Nesto Software GmbH | Data Scientist | R & Python User
e-Mail: konstantin@gavras.de
Follow @kongavras Follow @KostaGavHome | Research | Projects | Contact |
In this small project, I provide R code to scrape news paper articles from the web archive. As an example, the script runs on faz.net news articles from 2018. Written with easy to read R code and outputs a tibble including all news articles and the accompanying meta data. Full scaling to other news papers is not easily possible, since the HTML tags used to container the articles differ heavily between the newspapers.
You can find my code here
The independent and non-commercial homepage Wahlrecht.de provides researchers, journalists and the interested public with information about all election results and the accompanying polling data from the biggest polling institutes in Germany. However, the data is not provided in an easy-to-use format, but still saved on a classical HTML homepage. From this, one is able to retrieve the data using web scraping and data cleansing methods. In this project, I show how to use the software R and the package rvest to scrape the polling data and create a nicely formatted data frame using simple R base.
You can find my code here
Press releases have been just recently been discovered as important source of information to determine the ideological positions of political parties and candidates.

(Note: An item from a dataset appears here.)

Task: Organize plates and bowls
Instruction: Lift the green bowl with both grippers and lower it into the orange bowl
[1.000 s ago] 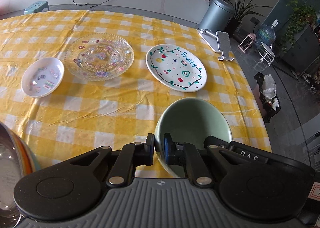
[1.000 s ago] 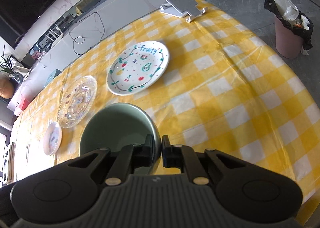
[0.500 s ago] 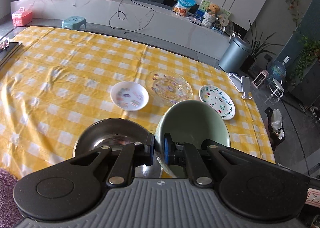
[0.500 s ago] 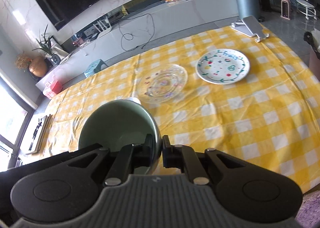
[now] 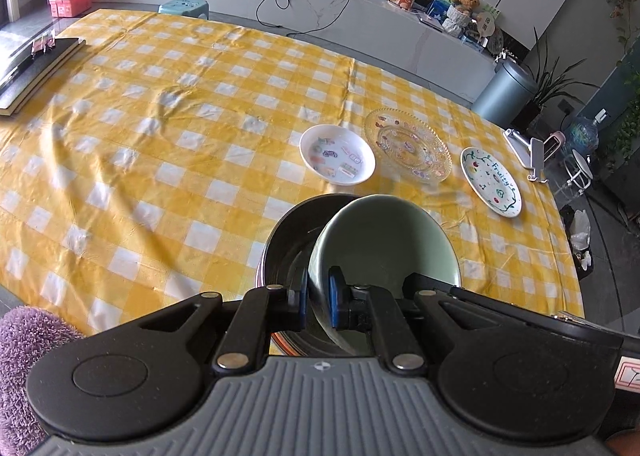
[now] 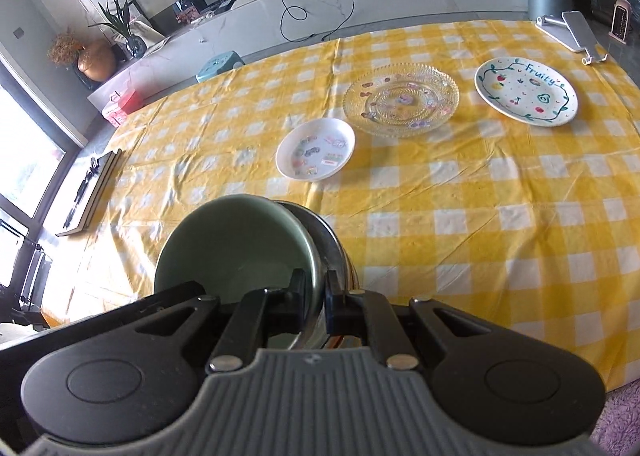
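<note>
A pale green bowl [image 5: 384, 240] is held tilted by both grippers, one on each side of its rim. My left gripper [image 5: 318, 296] is shut on its left rim. My right gripper [image 6: 316, 296] is shut on the right rim of the green bowl [image 6: 232, 244]. Right under it sits a steel bowl [image 5: 286, 244], also seen in the right wrist view [image 6: 330, 240]; whether the two touch is hidden. Further back lie a small white sticker plate [image 5: 338, 154], a clear glass plate [image 5: 408, 144] and a white "Fruity" plate [image 5: 491, 181].
The yellow checked tablecloth [image 5: 180, 160] covers the table. A dark notebook [image 5: 36, 64] lies at the far left edge and a phone stand [image 5: 528, 148] at the far right corner. A purple rug [image 5: 24, 336] lies below the near edge.
Both grippers have carried the green bowl leftward across the table, from in front of the Fruity plate to over the steel bowl. The plates have not moved.
</note>
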Tool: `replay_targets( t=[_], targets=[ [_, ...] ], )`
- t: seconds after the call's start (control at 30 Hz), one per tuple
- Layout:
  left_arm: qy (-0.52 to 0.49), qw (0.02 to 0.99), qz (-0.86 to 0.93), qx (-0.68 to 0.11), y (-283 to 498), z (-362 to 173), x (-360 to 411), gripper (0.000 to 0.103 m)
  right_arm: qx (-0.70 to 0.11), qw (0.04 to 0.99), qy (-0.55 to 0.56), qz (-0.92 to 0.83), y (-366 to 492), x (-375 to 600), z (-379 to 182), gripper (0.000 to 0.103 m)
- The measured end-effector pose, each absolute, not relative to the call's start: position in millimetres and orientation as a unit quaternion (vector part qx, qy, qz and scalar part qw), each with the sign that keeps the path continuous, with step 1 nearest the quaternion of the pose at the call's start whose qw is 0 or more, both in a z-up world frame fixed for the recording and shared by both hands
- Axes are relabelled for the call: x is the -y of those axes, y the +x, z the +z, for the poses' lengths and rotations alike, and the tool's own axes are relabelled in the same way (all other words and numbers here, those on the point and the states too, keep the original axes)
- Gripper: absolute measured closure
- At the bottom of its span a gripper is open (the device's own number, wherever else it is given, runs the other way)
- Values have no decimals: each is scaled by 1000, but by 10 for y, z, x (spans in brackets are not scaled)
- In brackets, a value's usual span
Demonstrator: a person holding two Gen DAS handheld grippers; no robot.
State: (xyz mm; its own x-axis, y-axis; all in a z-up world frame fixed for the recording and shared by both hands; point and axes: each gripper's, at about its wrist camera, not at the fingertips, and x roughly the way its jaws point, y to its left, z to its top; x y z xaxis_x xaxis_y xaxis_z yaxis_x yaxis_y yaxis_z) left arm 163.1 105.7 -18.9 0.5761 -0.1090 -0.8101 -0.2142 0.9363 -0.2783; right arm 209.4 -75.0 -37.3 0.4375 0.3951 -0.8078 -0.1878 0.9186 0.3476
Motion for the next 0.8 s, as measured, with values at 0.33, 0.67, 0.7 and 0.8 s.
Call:
replay_targets(
  t=[0.33,0.67,0.7,0.8],
  targets=[
    [-150,868,31,-473,1676,-304,-1093,92,-517,833,92,176,2174,636,-490,96],
    [-139,868,25,-476,1707,-337,-1061,89,-503,843,71,177,2183,603,-457,83],
    [-141,868,25,-475,1704,-338,-1065,89,-504,843,70,176,2183,608,-454,82],
    [-140,869,26,-473,1700,-340,-1069,89,-504,842,75,177,2177,623,-452,82]
  ],
)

However, this data is often not preprocessed adequately and has to be extracted by researchers from the respective homepages of the political parties. In order to train my Python skills, I decided to write a Python script that automatically scrapes all press releases from the six big political parties in the German Bundestag. However, due to the particularities in the respective homepages (different relative paths, HTML and JavaScripted homepages), it is not possible to create a script running over all homepages at once. Since the press releases are still quite messy after scraping them, I supplement my code with some pre-processing steps in Python and create easy-to-use tsv-files from the scraped and pre-processed press releases.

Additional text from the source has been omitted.